Every record should be copied exactly, and the images omitted.

====

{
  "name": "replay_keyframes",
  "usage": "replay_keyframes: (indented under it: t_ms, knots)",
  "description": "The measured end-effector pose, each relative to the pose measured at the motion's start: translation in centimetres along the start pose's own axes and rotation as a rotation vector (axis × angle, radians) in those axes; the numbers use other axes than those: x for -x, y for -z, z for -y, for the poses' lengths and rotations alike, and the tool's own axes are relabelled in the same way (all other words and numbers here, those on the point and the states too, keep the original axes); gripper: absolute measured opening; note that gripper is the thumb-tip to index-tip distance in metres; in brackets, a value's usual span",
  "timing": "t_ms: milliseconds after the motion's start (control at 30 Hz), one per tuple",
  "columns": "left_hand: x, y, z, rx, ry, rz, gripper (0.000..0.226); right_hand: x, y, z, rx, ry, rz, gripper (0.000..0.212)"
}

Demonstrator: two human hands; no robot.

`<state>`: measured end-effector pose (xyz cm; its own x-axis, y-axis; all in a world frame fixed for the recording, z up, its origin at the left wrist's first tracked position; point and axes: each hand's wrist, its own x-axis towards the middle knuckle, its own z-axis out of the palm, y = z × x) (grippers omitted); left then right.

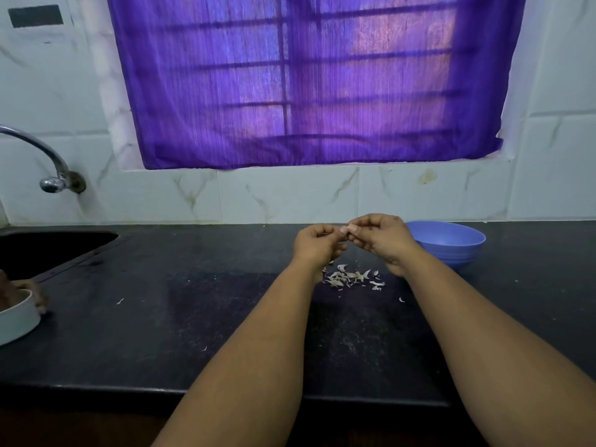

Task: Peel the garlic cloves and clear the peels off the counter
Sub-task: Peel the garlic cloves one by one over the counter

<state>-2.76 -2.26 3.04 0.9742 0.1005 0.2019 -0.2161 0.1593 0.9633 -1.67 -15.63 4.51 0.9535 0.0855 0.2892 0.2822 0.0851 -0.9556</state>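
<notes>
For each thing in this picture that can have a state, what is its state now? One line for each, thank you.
left hand: fingers curled, pinching a small garlic clove above the counter
right hand: fingers curled, pinching the same clove
garlic peels: loose, scattered on the black counter below the hands
blue bowl: upright on the counter, contents not visible
tap: no water seen running
purple curtain: drawn over the window
</notes>
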Motion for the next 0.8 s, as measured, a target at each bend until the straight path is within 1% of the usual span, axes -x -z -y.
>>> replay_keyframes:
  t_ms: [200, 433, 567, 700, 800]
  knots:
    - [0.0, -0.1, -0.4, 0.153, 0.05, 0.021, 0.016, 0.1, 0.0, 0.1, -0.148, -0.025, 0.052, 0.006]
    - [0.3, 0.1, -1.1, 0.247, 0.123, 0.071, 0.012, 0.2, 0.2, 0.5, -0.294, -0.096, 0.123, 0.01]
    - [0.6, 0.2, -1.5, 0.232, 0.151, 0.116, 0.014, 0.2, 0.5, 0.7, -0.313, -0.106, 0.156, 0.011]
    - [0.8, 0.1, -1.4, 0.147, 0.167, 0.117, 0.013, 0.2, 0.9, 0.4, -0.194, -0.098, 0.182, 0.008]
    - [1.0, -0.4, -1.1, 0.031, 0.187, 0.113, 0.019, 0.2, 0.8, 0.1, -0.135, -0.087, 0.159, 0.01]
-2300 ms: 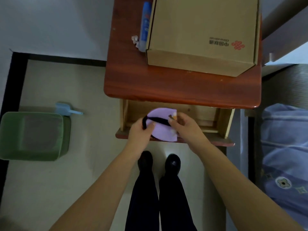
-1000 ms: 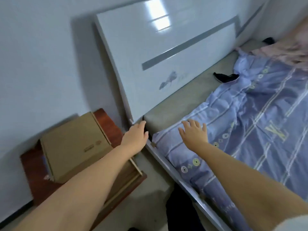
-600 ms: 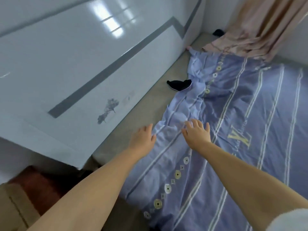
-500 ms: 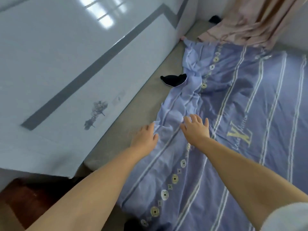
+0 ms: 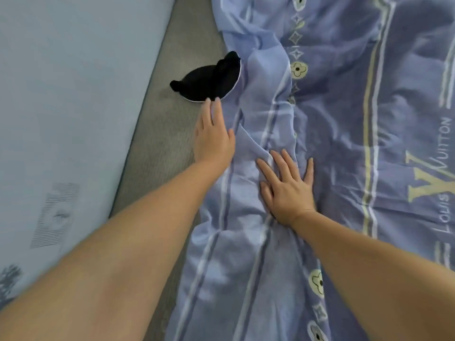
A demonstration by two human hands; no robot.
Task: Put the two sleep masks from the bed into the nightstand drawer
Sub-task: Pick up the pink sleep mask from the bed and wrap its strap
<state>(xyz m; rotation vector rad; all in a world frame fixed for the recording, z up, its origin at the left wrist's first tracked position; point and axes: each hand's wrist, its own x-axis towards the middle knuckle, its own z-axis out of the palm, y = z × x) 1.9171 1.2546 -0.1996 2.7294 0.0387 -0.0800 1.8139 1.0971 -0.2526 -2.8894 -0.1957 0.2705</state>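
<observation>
A black sleep mask [image 5: 208, 81] with a thin white edge lies on the grey mattress strip beside the headboard, at the border of the blue duvet. My left hand [image 5: 213, 136] stretches toward it, fingers straight and together, fingertips touching its near edge; it holds nothing. My right hand [image 5: 286, 183] rests flat on the duvet with fingers spread, below and to the right of the mask. The purple sleep mask, the nightstand and its drawer are out of view.
A glossy pale headboard [image 5: 69, 94] fills the left side. A bare grey mattress strip [image 5: 160, 134] runs between it and the rumpled blue striped duvet [image 5: 357, 119], which covers the right side.
The purple mask went into the drawer earlier. I turned from the nightstand to the bed and leaned in; my left hand has reached the black mask and my right hand has come down on the duvet.
</observation>
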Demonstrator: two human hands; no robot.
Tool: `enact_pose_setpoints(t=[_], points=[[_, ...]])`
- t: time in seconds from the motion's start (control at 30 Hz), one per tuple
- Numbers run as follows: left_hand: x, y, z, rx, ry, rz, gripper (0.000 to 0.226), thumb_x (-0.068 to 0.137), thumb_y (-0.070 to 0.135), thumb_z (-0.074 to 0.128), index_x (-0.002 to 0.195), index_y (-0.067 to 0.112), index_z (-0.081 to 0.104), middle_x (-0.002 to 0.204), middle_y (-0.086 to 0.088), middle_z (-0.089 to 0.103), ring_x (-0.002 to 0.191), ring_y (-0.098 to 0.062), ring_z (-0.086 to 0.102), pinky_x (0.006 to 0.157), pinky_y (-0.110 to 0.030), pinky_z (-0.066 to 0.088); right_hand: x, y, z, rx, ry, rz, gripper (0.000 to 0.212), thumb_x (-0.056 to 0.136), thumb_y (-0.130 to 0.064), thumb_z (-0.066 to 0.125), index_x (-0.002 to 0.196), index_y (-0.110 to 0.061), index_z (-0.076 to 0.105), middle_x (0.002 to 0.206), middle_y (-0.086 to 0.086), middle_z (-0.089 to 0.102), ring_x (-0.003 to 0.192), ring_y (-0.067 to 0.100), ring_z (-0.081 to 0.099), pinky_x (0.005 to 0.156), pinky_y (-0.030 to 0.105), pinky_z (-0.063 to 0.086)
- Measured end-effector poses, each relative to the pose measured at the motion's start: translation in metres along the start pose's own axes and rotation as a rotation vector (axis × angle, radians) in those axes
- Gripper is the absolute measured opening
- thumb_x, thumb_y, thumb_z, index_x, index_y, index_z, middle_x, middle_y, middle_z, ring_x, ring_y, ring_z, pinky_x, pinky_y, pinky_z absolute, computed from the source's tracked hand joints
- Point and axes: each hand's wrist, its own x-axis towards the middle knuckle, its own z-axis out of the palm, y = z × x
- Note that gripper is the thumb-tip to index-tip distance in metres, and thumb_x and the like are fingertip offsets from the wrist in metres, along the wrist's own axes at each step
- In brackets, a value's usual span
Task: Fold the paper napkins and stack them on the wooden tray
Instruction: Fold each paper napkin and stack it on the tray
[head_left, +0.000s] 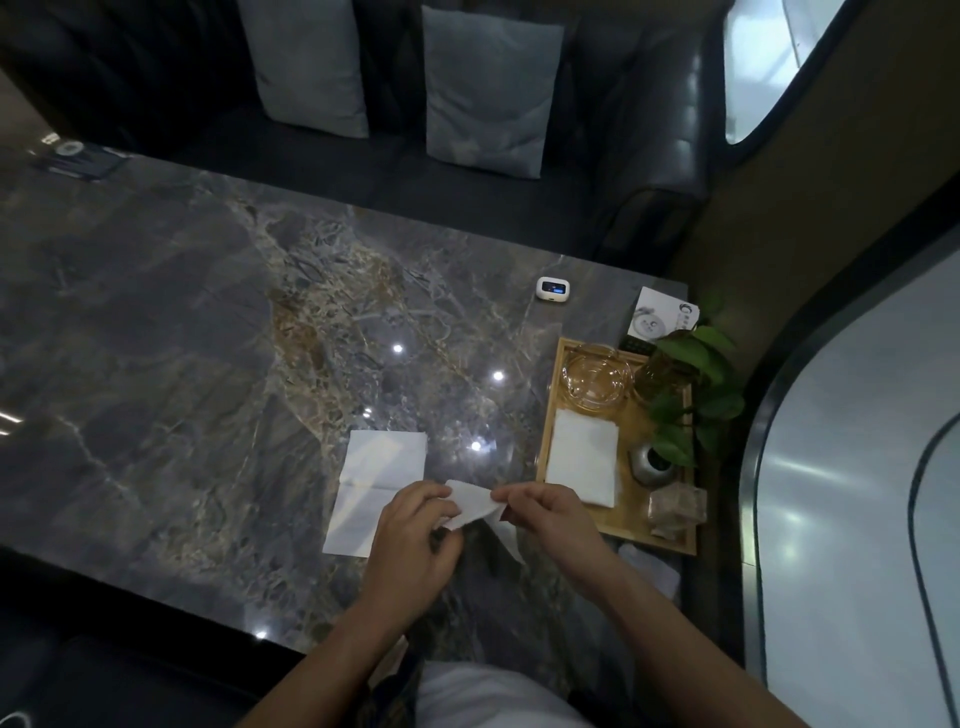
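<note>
Left hand (415, 535) and right hand (550, 514) pinching a white paper napkin (475, 501) above dark marble table (182, 338), folded white napkins (584, 454) on rectangular wooden tray (623, 525)

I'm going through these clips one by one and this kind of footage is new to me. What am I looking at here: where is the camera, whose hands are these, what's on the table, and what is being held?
There is no machine here. One wide-angle camera sits on a person's head and looks forward and down, so the two bare arms coming in from the bottom are the wearer's own. The left hand and the right hand pinch a white paper napkin between them, lifted just above the marble table, apparently mid-fold. A second napkin, the flat napkin, lies on the table beside the left hand. At the right stands the wooden tray, holding a folded napkin stack, a glass dish, a small grey pot and a leafy plant. Behind the table is a dark sofa with grey cushions.
</note>
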Motion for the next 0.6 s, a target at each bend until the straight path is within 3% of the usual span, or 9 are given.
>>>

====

**Reply to the exercise**
{
  "name": "replay_keyframes",
  "usage": "replay_keyframes: (indented under it: t_ms, knots)",
  "description": "The measured end-effector pose, each relative to the pose measured at the motion's start: translation in centimetres along the start pose's own axes and rotation as a rotation vector (axis × angle, radians) in those axes; the numbers use other axes than those: x for -x, y for -z, z for -y, for the poses' lengths and rotations alike, and the tool's own axes are relabelled in the same way (all other words and numbers here, those on the point and the states too, keep the original axes); gripper: absolute measured opening; note that gripper is the thumb-tip to index-tip distance in metres; in brackets, a value's usual span",
  "timing": "t_ms: milliseconds after the motion's start (control at 30 Hz), one per tuple",
  "columns": "left_hand: x, y, z, rx, ry, rz, gripper (0.000..0.226); right_hand: x, y, z, rx, ry, rz, gripper (0.000..0.212)"
}

Demonstrator: two human hands; no robot.

`<state>`: measured end-effector pose (xyz cm; its own x-axis, y-axis; all in a world frame fixed for the recording, z up, its origin at the left wrist's first tracked position; point and axes: each hand's wrist, its own x-axis towards the middle knuckle, its own z-axis out of the palm, y = z × x) (grippers omitted); left then right.


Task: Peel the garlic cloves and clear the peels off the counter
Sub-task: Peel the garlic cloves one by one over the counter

<state>-2.76 -2.26 3.04 0.9742 0.1005 0.2019 -0.2161 0.1593 0.9633 -1.67 -15.63 4.51 0.9535 0.0855 0.2892 0.2822 0.0851 -0.9556</state>
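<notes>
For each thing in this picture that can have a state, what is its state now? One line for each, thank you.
left hand: fingers curled, pinching a small garlic clove above the counter
right hand: fingers curled, pinching the same clove
garlic peels: loose, scattered on the black counter below the hands
blue bowl: upright on the counter, contents not visible
tap: no water seen running
purple curtain: drawn over the window
</notes>
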Motion for the next 0.8 s, as measured, a target at each bend until the straight path is within 1% of the usual span, axes -x -z -y.
>>> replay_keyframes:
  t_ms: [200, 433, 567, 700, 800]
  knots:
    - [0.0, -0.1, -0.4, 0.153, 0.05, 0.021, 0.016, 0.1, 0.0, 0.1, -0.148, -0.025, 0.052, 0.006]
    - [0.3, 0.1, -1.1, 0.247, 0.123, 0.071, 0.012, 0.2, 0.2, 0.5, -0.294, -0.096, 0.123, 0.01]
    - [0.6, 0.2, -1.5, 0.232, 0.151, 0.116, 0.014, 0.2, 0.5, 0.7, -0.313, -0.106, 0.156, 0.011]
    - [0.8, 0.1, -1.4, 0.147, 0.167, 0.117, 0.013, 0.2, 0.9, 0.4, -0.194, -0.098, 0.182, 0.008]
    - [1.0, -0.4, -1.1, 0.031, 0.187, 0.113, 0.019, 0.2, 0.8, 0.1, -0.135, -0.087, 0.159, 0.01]
-2300 ms: 
-1000 ms: 
-600 ms: 
-500 ms: 
+0 ms: 
A demonstration by two human hands; no robot.
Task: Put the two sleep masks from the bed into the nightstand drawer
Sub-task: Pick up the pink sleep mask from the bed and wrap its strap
<state>(xyz m; rotation vector rad; all in a world frame fixed for the recording, z up, its origin at the left wrist's first tracked position; point and axes: each hand's wrist, its own x-axis towards the middle knuckle, its own z-axis out of the palm, y = z × x) 1.9171 1.2546 -0.1996 2.7294 0.0387 -0.0800 1.8139 1.0971 -0.2526 -2.8894 -0.1957 0.2705</state>
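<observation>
A black sleep mask [image 5: 208, 81] with a thin white edge lies on the grey mattress strip beside the headboard, at the border of the blue duvet. My left hand [image 5: 213, 136] stretches toward it, fingers straight and together, fingertips touching its near edge; it holds nothing. My right hand [image 5: 286, 183] rests flat on the duvet with fingers spread, below and to the right of the mask. The purple sleep mask, the nightstand and its drawer are out of view.
A glossy pale headboard [image 5: 69, 94] fills the left side. A bare grey mattress strip [image 5: 160, 134] runs between it and the rumpled blue striped duvet [image 5: 357, 119], which covers the right side.
The purple mask went into the drawer earlier. I turned from the nightstand to the bed and leaned in; my left hand has reached the black mask and my right hand has come down on the duvet.
</observation>
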Demonstrator: two human hands; no robot.
Tool: `enact_pose_setpoints(t=[_], points=[[_, ...]])`
- t: time in seconds from the motion's start (control at 30 Hz), one per tuple
- Numbers run as follows: left_hand: x, y, z, rx, ry, rz, gripper (0.000 to 0.226), thumb_x (-0.068 to 0.137), thumb_y (-0.070 to 0.135), thumb_z (-0.074 to 0.128), index_x (-0.002 to 0.195), index_y (-0.067 to 0.112), index_z (-0.081 to 0.104), middle_x (-0.002 to 0.204), middle_y (-0.086 to 0.088), middle_z (-0.089 to 0.103), ring_x (-0.002 to 0.191), ring_y (-0.098 to 0.062), ring_z (-0.086 to 0.102), pinky_x (0.006 to 0.157), pinky_y (-0.110 to 0.030), pinky_z (-0.066 to 0.088); right_hand: x, y, z, rx, ry, rz, gripper (0.000 to 0.212), thumb_x (-0.056 to 0.136), thumb_y (-0.130 to 0.064), thumb_z (-0.066 to 0.125), index_x (-0.002 to 0.196), index_y (-0.110 to 0.061), index_z (-0.076 to 0.105), middle_x (0.002 to 0.206), middle_y (-0.086 to 0.086), middle_z (-0.089 to 0.102), ring_x (-0.003 to 0.192), ring_y (-0.067 to 0.100), ring_z (-0.081 to 0.099), pinky_x (0.005 to 0.156), pinky_y (-0.030 to 0.105), pinky_z (-0.063 to 0.086)
- Measured end-effector poses, each relative to the pose measured at the motion's start: translation in metres along the start pose's own axes and rotation as a rotation vector (axis × angle, radians) in those axes
- Gripper is the absolute measured opening
- thumb_x, thumb_y, thumb_z, index_x, index_y, index_z, middle_x, middle_y, middle_z, ring_x, ring_y, ring_z, pinky_x, pinky_y, pinky_z absolute, computed from the source's tracked hand joints
- Point and axes: each hand's wrist, its own x-axis towards the middle knuckle, its own z-axis out of the palm, y = z × x
- Note that gripper is the thumb-tip to index-tip distance in metres, and thumb_x and the like are fingertip offsets from the wrist in metres, along the wrist's own axes at each step
- In brackets, a value's usual span
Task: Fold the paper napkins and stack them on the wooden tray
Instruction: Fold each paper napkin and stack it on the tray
[head_left, +0.000s] 
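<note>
Left hand (415, 535) and right hand (550, 514) pinching a white paper napkin (475, 501) above dark marble table (182, 338), folded white napkins (584, 454) on rectangular wooden tray (623, 525)

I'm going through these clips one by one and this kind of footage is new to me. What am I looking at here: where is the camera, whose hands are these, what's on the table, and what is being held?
There is no machine here. One wide-angle camera sits on a person's head and looks forward and down, so the two bare arms coming in from the bottom are the wearer's own. The left hand and the right hand pinch a white paper napkin between them, lifted just above the marble table, apparently mid-fold. A second napkin, the flat napkin, lies on the table beside the left hand. At the right stands the wooden tray, holding a folded napkin stack, a glass dish, a small grey pot and a leafy plant. Behind the table is a dark sofa with grey cushions.
</note>
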Motion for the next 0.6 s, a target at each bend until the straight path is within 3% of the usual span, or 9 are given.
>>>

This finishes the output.